Wednesday, August 24, 2011

Standardized Testing - Structure, Function, and Operation

The structure, function and operation of standardized testing must all be considered when evaluating the usefulness of test results. Standardized test results are not always what they are claimed to be. When mixed with politics, they usually have even less value, as will be discussed near the end of this post.

Standardized testing involves test score distributions (statistical tea leaves). Their two most easily recognized characteristics are the average score, or mean, and the spread of the distribution, or standard deviation (SD).

Two methods of obtaining score distributions are now in use. The traditional method, counting right marks on a multiple-choice test, is the same as used on most classroom tests. The Rasch model method, used by many state education departments, converts test results to estimated measures of student ability and of item difficulty.

The value of multiple-choice test results depends upon how the test is administered. Both methods allow for two modes: forced choice, mark every answer, and student choice of items that can be used to report what the student trusts that is useable as the basis for further learning and instruction.

The following table relates the above four combinations to two software programs, the fixed, reproducible, structures that produce score distributions. Power Up Plus (PUP) and Winsteps produce score distributions for classroom use and for standardized testing. 

Three of the four modes produce traditional right count quantitative score distributions: Quantity Scores. KJS adds a quality score that is comparable to the full credit mode measure distribution.

The distribution of scores from a traditional multiple-choice test can be a good indicator of classroom performance (teacher and student). As a standardized test, only counting right marks places as much, if not more, emphasis on test performance as on student performance. Items are carefully selected to produce a predicted score distribution. This score distribution is expected to match some subjectively set standard (cut score) such as grade level or job readiness. But how the test is administered changes the value and meaning of key functions. Forced choice and student choice produce two different views from the same students.

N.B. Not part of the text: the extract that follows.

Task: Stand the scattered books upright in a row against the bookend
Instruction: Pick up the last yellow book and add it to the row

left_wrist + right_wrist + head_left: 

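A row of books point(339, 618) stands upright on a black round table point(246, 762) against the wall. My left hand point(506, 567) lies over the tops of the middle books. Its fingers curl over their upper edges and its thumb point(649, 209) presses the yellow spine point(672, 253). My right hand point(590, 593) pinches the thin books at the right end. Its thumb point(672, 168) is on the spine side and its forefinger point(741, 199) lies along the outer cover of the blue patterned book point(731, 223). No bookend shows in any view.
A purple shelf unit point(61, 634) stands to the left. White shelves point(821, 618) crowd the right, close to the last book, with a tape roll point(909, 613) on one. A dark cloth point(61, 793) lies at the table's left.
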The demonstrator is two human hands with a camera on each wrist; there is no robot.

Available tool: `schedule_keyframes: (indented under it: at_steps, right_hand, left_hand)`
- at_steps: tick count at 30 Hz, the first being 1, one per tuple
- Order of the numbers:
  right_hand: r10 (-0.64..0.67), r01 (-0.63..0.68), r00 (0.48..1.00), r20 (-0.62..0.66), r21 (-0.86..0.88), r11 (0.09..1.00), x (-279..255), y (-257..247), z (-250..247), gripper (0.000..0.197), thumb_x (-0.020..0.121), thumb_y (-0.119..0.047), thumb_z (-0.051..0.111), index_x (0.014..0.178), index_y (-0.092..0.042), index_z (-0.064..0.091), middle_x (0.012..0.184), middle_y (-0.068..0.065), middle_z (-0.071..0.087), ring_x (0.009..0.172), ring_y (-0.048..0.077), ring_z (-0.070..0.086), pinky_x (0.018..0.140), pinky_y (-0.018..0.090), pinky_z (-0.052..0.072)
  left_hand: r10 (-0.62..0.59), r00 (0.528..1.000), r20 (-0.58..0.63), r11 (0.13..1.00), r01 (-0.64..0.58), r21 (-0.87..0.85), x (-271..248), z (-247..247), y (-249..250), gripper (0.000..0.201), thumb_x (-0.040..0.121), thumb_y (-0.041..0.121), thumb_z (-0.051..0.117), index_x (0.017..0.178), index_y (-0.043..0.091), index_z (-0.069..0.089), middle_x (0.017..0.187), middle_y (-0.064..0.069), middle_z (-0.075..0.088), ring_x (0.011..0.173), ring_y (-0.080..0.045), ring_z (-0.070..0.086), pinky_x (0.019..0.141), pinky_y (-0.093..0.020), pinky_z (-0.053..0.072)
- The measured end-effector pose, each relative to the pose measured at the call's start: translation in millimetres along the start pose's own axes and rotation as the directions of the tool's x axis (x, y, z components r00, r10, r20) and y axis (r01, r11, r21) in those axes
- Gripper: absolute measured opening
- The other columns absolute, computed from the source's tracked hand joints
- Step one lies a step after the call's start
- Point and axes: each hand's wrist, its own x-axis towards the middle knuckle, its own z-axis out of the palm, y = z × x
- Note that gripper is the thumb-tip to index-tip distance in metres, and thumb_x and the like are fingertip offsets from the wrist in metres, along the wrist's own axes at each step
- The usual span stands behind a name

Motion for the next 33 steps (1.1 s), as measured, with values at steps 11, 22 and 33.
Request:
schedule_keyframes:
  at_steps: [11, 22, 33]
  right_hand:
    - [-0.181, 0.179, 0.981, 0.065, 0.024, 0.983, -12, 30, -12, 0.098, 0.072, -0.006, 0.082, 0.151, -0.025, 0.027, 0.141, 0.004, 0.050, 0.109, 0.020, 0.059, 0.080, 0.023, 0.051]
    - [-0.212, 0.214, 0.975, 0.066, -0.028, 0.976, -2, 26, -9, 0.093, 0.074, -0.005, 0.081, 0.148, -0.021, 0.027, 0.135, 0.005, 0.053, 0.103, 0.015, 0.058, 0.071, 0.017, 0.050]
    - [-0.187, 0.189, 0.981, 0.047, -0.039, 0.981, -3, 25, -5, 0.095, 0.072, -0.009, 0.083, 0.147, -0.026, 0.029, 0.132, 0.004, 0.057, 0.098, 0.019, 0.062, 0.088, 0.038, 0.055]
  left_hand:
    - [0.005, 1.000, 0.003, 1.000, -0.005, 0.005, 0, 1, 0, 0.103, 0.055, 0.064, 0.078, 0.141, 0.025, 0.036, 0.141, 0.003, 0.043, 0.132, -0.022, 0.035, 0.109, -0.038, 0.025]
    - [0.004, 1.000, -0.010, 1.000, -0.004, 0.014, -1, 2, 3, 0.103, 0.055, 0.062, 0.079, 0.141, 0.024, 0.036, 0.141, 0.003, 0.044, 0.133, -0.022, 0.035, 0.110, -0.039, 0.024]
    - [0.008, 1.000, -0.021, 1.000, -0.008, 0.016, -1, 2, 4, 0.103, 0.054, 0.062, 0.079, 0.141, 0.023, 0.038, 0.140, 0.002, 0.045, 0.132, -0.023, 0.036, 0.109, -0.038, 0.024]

For many historical reasons, including tradition and short-term accountability, NCLB has used the forced choice mode that only assesses and promotes the lowest levels of thinking. It is fast, cheap, and ineffective. Testing, and unfortunately as a result teaching, limited to the lowest levels of thinking is more counter productive the longer students are exposed to it. This may be an underlying factor in the poor showing made by high school students, in general, in relation to the lower grades (the spread between the levels of thinking required and that seniors possess my contribute to the current emphasis on senior attitude).

When students are allowed to report what they trust as a basis for further learning and instruction, a wealth of information becomes available for student counseling to direct student development. PUP allows students to switch from forced choice to reporting what they know when they are comfortable doing so.  Knowledge Factor is a patented instructional/assessment system that guarantees mastery learners. Development to use all levels of thinking is critical to success in school and in the workplace.

Many ways of operating standardized testing have been used in assessing students for NCLB. Multiple-choice was derided at first and then returned as the primary method. Almost everything that is not assessed by actual performance can be usefully measured with multiple-choice (A, B, C, D and omit). Traditional multiple-choice was crippled by dropping the option to omit (don’t know) early on. Just counting right marks was easier and gave a useable ranking for grading. How the rank relates to what a student knows or can do is still an open debate. Knowledge and Judgment Scoring settles this matter with a quality score.

A test maker (teacher or standardized item author) has all of the above structure and function options to consider when creating an operational test. The value of the final test results depends upon how the options are mixed and handled (a simple ranking or an assessment of what is known and can be done along with the judgment to use it well).

Test banking can be very simple. It can be a list of 25 questions that is edited each semester. The test is then scored by any one of the above four modes. The choice depends upon the use of the results. RMS ranks students and permits comparing your success from year to year. KJS and the partial credit Rasch model explores which students are still lingerers, followers and self-directed learners. The quality score can point out what each student knows or can do as the basis for further learning and instruction regardless of the test score.

Test banking can be very complicated, time consuming, and expensive.  Winsteps appears to be about the least complicated, the least time consuming and the least expensive way for standardized testing. It has been used by many states.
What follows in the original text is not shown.